=== AIM OF THE EXERCISE ===
Take the lines below between the one holding "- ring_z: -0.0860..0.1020" and the one holding "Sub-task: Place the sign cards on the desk", inclusive, and copy them exactly. Add nothing.

-- Opening Marker --

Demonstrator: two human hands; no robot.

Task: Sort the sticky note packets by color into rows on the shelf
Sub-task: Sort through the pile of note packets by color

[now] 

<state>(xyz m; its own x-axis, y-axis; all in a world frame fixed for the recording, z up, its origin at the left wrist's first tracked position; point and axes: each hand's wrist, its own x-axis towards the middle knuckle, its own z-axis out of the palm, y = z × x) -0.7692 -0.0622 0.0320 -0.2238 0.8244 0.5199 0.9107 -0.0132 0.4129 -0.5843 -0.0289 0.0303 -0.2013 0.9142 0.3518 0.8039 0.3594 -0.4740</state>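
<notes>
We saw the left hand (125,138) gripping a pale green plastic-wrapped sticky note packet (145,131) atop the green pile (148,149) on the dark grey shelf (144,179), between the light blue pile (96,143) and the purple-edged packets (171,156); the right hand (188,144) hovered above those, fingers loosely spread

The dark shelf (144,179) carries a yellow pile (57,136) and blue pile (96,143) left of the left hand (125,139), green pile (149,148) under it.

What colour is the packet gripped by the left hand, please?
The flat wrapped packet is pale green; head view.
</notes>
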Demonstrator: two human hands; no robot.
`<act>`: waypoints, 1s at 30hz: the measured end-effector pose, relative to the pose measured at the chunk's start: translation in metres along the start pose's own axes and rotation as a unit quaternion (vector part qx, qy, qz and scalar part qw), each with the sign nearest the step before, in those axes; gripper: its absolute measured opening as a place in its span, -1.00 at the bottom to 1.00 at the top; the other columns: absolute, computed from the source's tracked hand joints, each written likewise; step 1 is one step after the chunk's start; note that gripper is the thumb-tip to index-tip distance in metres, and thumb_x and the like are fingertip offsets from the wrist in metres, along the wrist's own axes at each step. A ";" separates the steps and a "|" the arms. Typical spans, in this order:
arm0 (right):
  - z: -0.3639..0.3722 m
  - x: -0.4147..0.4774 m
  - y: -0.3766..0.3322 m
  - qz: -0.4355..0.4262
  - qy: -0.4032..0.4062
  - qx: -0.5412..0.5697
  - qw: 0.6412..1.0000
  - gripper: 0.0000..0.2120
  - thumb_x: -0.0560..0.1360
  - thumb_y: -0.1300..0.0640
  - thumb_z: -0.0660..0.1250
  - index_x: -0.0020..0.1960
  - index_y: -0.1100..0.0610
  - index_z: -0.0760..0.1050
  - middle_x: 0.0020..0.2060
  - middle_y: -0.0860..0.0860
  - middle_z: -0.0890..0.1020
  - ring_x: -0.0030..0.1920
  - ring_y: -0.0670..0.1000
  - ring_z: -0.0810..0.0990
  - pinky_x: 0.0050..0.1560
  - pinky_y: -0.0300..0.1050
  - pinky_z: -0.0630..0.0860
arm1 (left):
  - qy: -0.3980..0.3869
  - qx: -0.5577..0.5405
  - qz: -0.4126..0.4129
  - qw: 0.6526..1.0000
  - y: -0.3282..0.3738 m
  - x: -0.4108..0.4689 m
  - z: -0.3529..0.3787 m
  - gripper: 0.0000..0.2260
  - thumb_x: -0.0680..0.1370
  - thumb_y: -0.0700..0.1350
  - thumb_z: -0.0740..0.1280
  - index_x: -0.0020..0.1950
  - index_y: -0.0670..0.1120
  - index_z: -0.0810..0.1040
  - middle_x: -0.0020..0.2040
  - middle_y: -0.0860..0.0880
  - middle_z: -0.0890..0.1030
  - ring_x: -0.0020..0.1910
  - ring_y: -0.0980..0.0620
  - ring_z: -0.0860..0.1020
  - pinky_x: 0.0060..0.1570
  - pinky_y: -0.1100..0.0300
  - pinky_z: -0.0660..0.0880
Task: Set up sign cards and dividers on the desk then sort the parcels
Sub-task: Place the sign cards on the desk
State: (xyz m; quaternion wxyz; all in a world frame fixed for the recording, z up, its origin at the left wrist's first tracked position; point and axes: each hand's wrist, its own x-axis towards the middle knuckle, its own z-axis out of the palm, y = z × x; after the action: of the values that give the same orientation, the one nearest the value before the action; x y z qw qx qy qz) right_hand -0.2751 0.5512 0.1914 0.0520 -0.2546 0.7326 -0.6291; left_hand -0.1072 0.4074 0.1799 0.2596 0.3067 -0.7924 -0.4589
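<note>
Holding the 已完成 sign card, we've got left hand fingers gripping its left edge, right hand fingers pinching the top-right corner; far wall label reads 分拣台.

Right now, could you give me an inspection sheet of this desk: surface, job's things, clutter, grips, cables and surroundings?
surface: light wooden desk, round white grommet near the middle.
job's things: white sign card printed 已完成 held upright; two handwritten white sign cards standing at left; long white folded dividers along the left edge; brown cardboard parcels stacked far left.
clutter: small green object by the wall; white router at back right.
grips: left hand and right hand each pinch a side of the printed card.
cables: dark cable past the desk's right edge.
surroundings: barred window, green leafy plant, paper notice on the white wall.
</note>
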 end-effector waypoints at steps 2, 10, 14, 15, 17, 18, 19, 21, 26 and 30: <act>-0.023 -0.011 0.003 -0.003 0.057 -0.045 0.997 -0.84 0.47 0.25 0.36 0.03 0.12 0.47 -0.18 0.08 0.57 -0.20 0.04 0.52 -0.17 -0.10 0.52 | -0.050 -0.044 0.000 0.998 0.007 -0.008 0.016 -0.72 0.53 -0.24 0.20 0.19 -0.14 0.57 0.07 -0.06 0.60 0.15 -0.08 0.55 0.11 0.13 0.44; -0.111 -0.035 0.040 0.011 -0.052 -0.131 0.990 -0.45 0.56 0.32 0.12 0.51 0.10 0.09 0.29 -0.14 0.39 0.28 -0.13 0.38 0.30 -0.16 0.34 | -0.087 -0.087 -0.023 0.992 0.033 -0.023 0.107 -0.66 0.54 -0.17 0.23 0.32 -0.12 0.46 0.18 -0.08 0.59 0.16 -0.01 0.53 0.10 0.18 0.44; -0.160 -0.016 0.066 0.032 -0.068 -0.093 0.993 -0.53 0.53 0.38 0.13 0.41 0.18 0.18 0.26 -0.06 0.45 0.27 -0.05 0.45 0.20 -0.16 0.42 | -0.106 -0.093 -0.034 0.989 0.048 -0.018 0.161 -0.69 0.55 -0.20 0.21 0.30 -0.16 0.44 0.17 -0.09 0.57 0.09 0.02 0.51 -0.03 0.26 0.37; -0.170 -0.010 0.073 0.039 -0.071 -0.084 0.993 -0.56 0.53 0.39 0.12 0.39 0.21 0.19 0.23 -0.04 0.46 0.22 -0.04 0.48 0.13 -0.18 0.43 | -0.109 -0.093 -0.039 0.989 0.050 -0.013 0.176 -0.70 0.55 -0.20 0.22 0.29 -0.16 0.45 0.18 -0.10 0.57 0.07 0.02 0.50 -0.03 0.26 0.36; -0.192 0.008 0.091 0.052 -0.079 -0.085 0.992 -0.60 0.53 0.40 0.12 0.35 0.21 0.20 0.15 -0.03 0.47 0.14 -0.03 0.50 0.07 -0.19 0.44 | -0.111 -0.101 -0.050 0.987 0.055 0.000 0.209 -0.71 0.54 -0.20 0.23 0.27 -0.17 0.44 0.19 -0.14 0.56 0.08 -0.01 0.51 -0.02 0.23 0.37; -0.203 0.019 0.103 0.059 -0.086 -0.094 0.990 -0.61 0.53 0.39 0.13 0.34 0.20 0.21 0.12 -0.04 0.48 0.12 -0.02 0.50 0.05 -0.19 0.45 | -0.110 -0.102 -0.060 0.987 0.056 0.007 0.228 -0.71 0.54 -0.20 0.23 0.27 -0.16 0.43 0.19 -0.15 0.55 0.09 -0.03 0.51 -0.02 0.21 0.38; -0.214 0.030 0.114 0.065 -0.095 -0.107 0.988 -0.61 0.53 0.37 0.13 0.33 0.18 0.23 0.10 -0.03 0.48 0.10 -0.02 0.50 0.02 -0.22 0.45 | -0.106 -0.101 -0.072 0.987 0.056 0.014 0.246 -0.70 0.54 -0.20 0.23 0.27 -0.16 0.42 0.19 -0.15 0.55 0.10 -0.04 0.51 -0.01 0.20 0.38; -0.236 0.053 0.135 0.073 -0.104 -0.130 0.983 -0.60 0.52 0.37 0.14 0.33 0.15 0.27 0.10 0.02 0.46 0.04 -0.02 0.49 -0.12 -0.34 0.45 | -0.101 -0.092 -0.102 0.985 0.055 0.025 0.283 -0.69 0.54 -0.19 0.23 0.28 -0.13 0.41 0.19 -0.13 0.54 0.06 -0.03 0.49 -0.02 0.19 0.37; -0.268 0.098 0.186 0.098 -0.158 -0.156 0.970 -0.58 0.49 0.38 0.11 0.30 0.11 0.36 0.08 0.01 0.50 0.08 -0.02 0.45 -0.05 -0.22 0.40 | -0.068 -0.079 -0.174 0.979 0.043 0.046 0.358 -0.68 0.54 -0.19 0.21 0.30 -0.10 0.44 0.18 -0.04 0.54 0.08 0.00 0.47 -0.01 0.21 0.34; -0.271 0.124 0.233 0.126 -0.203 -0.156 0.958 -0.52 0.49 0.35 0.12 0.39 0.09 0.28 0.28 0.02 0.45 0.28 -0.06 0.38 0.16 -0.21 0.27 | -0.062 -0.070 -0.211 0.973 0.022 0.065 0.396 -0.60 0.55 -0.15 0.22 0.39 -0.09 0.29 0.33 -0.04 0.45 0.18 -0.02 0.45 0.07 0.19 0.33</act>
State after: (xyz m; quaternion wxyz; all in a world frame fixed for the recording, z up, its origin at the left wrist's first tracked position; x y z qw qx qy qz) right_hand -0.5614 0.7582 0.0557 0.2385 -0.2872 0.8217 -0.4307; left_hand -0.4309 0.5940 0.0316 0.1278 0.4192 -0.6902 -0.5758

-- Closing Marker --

=== FINAL ANSWER ===
  - ring_z: -0.0860..0.1020
  - pinky_x: 0.0060..0.1570
  - pinky_y: -0.1100..0.0300
  - pinky_z: -0.0660..0.0880
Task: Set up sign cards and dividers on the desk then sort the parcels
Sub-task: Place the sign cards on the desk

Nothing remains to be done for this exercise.